If a scandal breaks out in Washington, and the market doesn’t react, did it really happen?
The scandal, of course, was the abrupt firing of FBI Director James Comey last week, which provoked an outcry from Democrats—and even a few Republicans—but was dismissed by President Donald Trump as the removal of a “showboat.” The headlines continued throughout the week—some even drew comparisons to Richard Nixon—but stocks couldn’t be bothered to respond one way or the other. “The market is telling you it’s background noise,” says TD Ameritrade strategist JJ Kinahan.
It certainly was another yawner despite the pyrotechnics in Washington. The Dow Jones Industrial Average fell 110.33 points, or 0.5%, to 20,896.61 last week, while the Standard & Poor’s 500 index declined to 2390.90. The Nasdaq Composite rose 0.3% to 6121.23. The CBOE Volatility Index, or VIX, closed at 10.41 after falling into the single digits earlier in the week.
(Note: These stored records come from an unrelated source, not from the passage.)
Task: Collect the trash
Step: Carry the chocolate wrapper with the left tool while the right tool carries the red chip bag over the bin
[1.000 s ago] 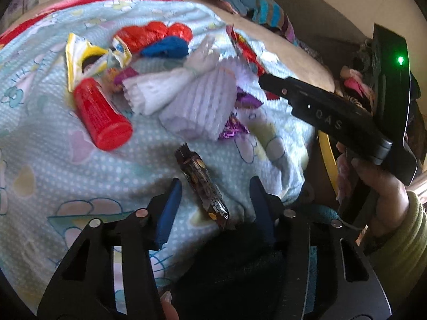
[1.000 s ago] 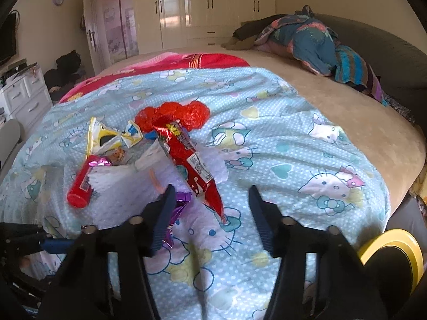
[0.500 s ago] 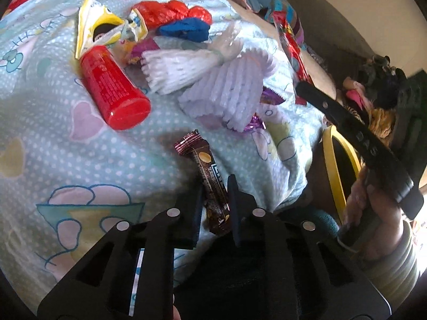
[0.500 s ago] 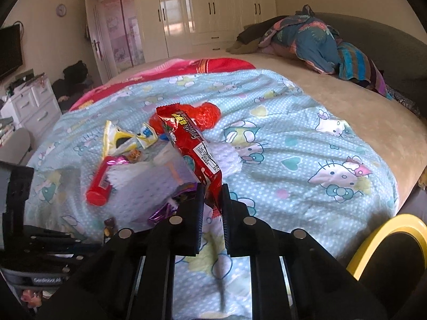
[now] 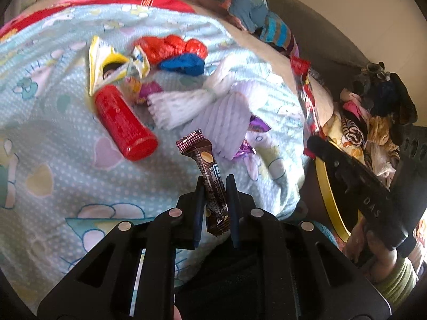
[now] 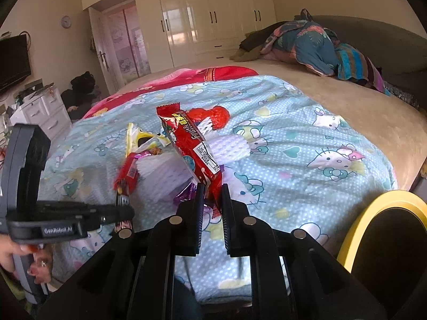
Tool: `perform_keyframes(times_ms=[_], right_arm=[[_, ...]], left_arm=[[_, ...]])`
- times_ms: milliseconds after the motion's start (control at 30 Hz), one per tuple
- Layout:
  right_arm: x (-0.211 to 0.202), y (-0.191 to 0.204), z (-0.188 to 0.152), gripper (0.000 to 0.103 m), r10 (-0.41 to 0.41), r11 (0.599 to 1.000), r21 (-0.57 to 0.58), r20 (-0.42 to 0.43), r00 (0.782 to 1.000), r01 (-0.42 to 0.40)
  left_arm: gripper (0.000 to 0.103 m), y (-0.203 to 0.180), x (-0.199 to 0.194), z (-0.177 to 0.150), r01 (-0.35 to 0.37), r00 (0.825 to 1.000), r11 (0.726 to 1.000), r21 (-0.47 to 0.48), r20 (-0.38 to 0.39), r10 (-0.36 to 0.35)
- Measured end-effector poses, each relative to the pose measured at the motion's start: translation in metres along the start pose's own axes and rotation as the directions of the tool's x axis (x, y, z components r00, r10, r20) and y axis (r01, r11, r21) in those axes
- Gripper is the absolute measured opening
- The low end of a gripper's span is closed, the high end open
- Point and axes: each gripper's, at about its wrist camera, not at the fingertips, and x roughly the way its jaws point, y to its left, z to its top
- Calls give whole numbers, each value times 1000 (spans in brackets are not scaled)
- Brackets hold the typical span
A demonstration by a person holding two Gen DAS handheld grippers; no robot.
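My left gripper [image 5: 215,184] is shut on a brown snack-bar wrapper [image 5: 206,168], which stands up off the light blue cartoon blanket [image 5: 58,176]. My right gripper [image 6: 211,189] is shut on the lower end of a long red snack wrapper [image 6: 190,144], held slanting above the blanket [image 6: 293,138]. In the left wrist view the right gripper [image 5: 311,142] shows at the right with that red wrapper [image 5: 307,98]. Left on the bed lie a red tube [image 5: 122,122], white foam netting [image 5: 202,106], a yellow-white wrapper [image 5: 104,66], red and blue crumpled pieces [image 5: 173,48] and purple foil [image 5: 245,149].
A yellow-rimmed bin [image 6: 373,213] stands off the bed's near right corner, also the yellow rim [image 5: 328,194] in the left wrist view. Folded bedding [image 6: 315,45] lies at the far end. A pile of clothes [image 5: 373,112] sits right of the bed. A white dresser [image 6: 40,112] stands left.
Both grippers went from open to shut, the left on the brown wrapper and the right on the red wrapper. Both wrappers have since been lifted off the blanket; the right one moved right.
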Motion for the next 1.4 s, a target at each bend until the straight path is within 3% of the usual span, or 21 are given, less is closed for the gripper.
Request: perform_keyframes(times_ms=[567, 1400], right_arm=[[-44, 5, -4, 12, -14, 1000, 0, 41, 999, 14], [-84, -20, -16, 12, -99, 994, 61, 74, 992, 95]], left_arm=[[11, -28, -32, 12, 29, 993, 998, 63, 113, -36], [11, -68, -55, 9, 78, 980, 982, 170, 171, -107]])
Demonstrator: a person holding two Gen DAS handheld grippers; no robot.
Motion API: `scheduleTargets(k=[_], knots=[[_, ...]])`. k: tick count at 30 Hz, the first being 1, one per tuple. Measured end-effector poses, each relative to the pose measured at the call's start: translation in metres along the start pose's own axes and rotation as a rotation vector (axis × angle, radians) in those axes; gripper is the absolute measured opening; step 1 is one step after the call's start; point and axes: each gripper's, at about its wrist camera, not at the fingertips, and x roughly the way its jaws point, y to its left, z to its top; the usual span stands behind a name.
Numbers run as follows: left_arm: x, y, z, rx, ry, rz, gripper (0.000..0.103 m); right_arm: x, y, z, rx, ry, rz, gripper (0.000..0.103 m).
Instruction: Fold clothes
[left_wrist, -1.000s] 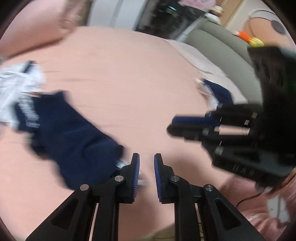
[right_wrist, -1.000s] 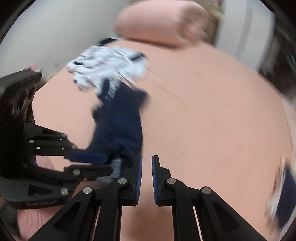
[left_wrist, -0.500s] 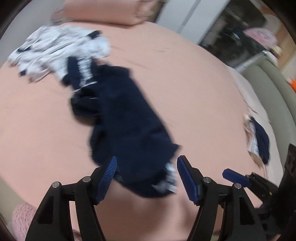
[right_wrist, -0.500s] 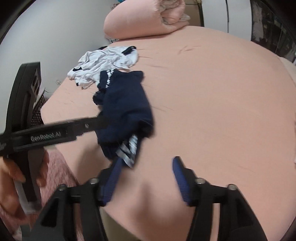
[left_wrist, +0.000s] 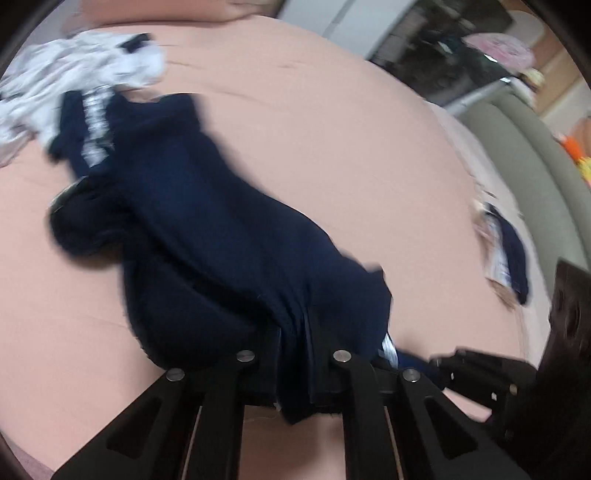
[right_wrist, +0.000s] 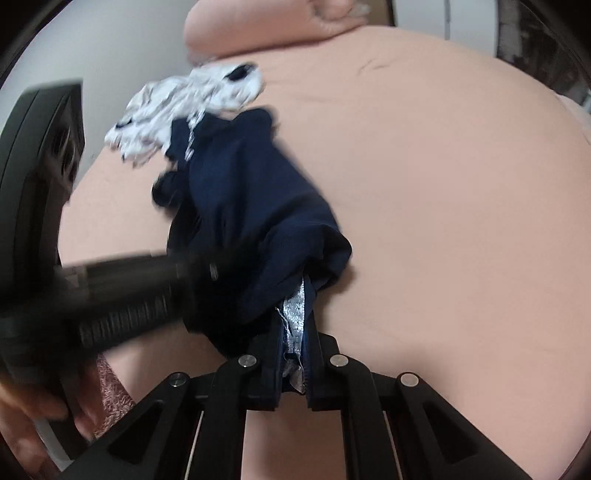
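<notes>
A navy garment (left_wrist: 221, 236) with white lettering lies crumpled on the pink bed (left_wrist: 332, 129). My left gripper (left_wrist: 295, 369) is shut on its near edge. My right gripper (right_wrist: 293, 354) is shut on the same navy garment (right_wrist: 251, 206) at a hem with a silver-white print, just right of the left gripper (right_wrist: 122, 295). The right gripper also shows in the left wrist view (left_wrist: 480, 373). The garment's far end rests against a white patterned garment (left_wrist: 74, 74).
The white patterned garment (right_wrist: 192, 103) lies at the far left of the bed. A rolled pink duvet (right_wrist: 266, 26) sits behind it. A small folded navy piece (left_wrist: 506, 251) lies at the right, by a grey-green headboard (left_wrist: 535, 155).
Both grippers were shut and empty, then opened over the navy garment's near edge half a second ago. Now both have closed on it side by side.
</notes>
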Motion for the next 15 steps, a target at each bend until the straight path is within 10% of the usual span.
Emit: scheduleTargets(k=[15], knots=[[0.056,-0.195,-0.087,0.199,0.219,-0.297,0.009,-0.162,-0.122,-0.107,0.144,-0.1,-0.285,0.009]])
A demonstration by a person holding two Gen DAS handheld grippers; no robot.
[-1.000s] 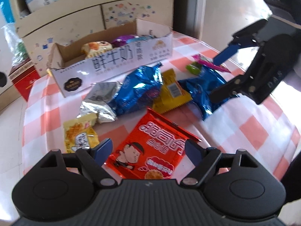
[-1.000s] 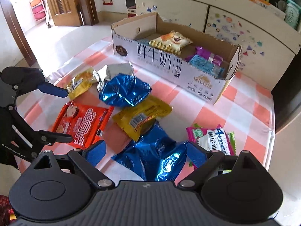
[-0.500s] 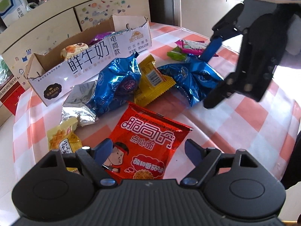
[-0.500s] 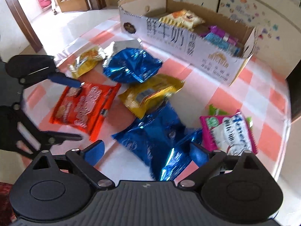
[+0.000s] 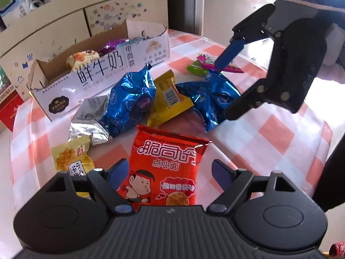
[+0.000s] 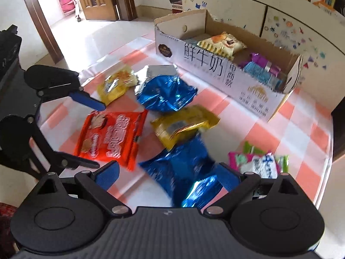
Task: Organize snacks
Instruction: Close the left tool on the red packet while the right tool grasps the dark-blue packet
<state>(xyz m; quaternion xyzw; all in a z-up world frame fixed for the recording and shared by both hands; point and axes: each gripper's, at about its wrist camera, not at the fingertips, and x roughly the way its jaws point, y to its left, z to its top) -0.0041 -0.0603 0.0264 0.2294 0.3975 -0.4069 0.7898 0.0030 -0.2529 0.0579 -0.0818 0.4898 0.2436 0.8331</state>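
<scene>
Snack packets lie on a checked tablecloth before a cardboard box point(image 5: 99, 71) point(image 6: 224, 71) that holds several snacks. My left gripper point(image 5: 168, 172) point(image 6: 94, 133) is open, its jaws straddling a red noodle packet point(image 5: 166, 166) point(image 6: 112, 136). My right gripper point(image 6: 170, 174) point(image 5: 226, 86) is open over a blue foil bag point(image 6: 183, 168) point(image 5: 209, 97). A second blue bag point(image 5: 129, 101) point(image 6: 166, 92), a yellow packet point(image 5: 168, 99) point(image 6: 183, 125), a silver packet point(image 5: 90, 116), a yellow biscuit packet point(image 5: 71, 157) point(image 6: 116, 84) and a pink-green packet point(image 6: 258, 161) point(image 5: 204, 64) lie around.
The table edge point(image 5: 327, 142) is close on the right in the left wrist view. A cabinet with stickers point(image 6: 291, 26) stands behind the box. A red box point(image 5: 8, 108) sits beside the table. An open doorway point(image 6: 64, 2) lies beyond.
My left gripper has moved closer over the red packet. My right gripper has lowered and advanced over the blue bag, which now lies between its fingers.
</scene>
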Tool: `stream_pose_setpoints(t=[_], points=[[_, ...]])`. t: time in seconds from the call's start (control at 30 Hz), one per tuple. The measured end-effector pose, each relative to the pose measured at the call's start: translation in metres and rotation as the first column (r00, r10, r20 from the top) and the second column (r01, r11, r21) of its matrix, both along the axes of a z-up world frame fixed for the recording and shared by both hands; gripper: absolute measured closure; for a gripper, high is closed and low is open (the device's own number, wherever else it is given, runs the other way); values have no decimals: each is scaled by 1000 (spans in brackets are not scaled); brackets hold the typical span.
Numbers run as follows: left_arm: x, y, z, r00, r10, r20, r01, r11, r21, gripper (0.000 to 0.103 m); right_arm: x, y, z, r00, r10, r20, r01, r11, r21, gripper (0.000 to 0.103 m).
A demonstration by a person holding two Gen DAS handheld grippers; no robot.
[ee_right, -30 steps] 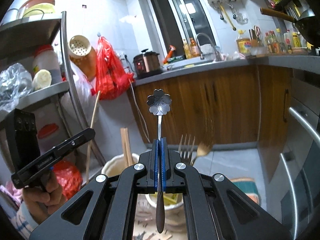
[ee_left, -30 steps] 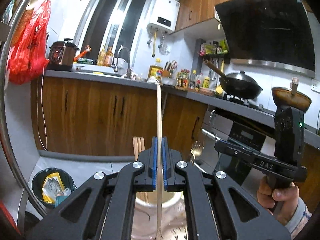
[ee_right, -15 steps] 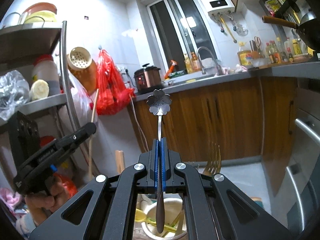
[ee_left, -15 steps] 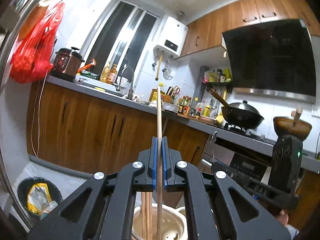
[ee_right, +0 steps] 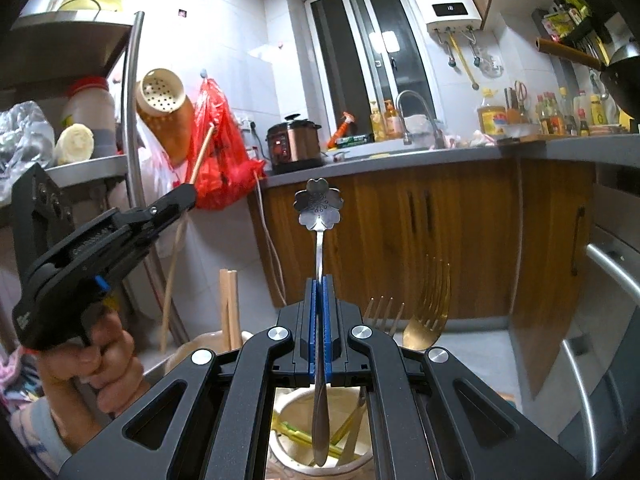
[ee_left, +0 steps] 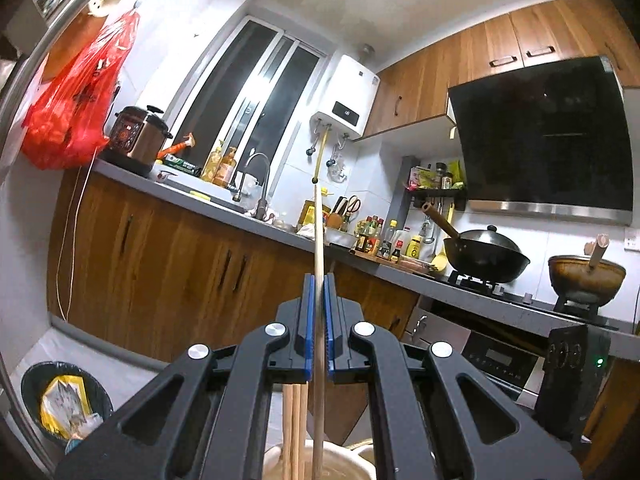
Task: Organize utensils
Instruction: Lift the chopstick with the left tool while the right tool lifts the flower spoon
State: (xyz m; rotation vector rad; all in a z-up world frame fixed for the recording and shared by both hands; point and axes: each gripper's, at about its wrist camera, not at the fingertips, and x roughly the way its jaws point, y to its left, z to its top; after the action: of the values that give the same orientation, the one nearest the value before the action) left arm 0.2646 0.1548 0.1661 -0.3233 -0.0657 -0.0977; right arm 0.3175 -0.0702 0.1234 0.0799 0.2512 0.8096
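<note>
Left gripper: fingers closed on a single wooden chopstick, held upright, lower end already inside the cream holder, next to more chopsticks standing in it.

Right gripper: fingers clamped on the stem of a steel spoon with a flower-shaped end, flower up, the other end hanging over the mouth of a second cream pot holding a yellow-green utensil and other cutlery. Can't tell if the tip touches anything inside.

Step, as I read it: both utensils are mid-drop into sorted holders, chopsticks in one, metalware in the other. Next: lower each a little further, open the fingers, lift straight up so they don't drag the utensil back out.

In the way: a silver fork and a gold fork stand tines-up just beside the right gripper; a sideways pull-out could snag them. In the right view the left gripper and its hand sit close alongside, so keep the two exits vertical.

Around: red plastic bag hanging, bin on the floor, wok on the hob, pressure cooker on the counter. None in the path.
</note>
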Motion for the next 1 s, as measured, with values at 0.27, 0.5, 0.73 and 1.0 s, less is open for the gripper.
stream_pose_setpoints(t=[0.27, 0.5, 0.73, 1.0], points=[[2, -10, -24, 999, 32, -5, -32, 999, 33, 99, -1, 5, -12, 1000, 10, -15, -11, 1000, -27, 99], [-15, -19, -50, 996, 43, -84, -37, 997, 71, 99, -9, -3, -18, 999, 4, -31, -5, 999, -35, 99], [-27, -29, -58, 982, 114, -149, -94, 986, 134, 99, -13, -11, -25, 998, -30, -48, 27, 997, -74, 99], [-21, -36, -62, 961, 151, -232, -106, 975, 197, 99, -9, -11, -37, 995, -69, -74, 59, 989, -135, 99]])
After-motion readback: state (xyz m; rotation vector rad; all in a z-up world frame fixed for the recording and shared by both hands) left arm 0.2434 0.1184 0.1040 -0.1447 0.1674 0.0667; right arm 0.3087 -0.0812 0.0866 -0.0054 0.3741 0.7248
It wasn’t all quiet. Retailers such as Macy’s (ticker: M), Nordstrom (JWN), and J.C. Penney (JCP) suffered double-digit losses after releasing earnings, but warns Daniel Chung, CEO of asset manager Alger, don’t blame their disappointing sales on consumer weakness. “It’s the internet, not [a lack of] consumer strength,” he says. As if to serve as confirmation, retail sales grew at a 0.4% clip last month, weaker than the 0.6% that economists had predicted, but not low enough to worry.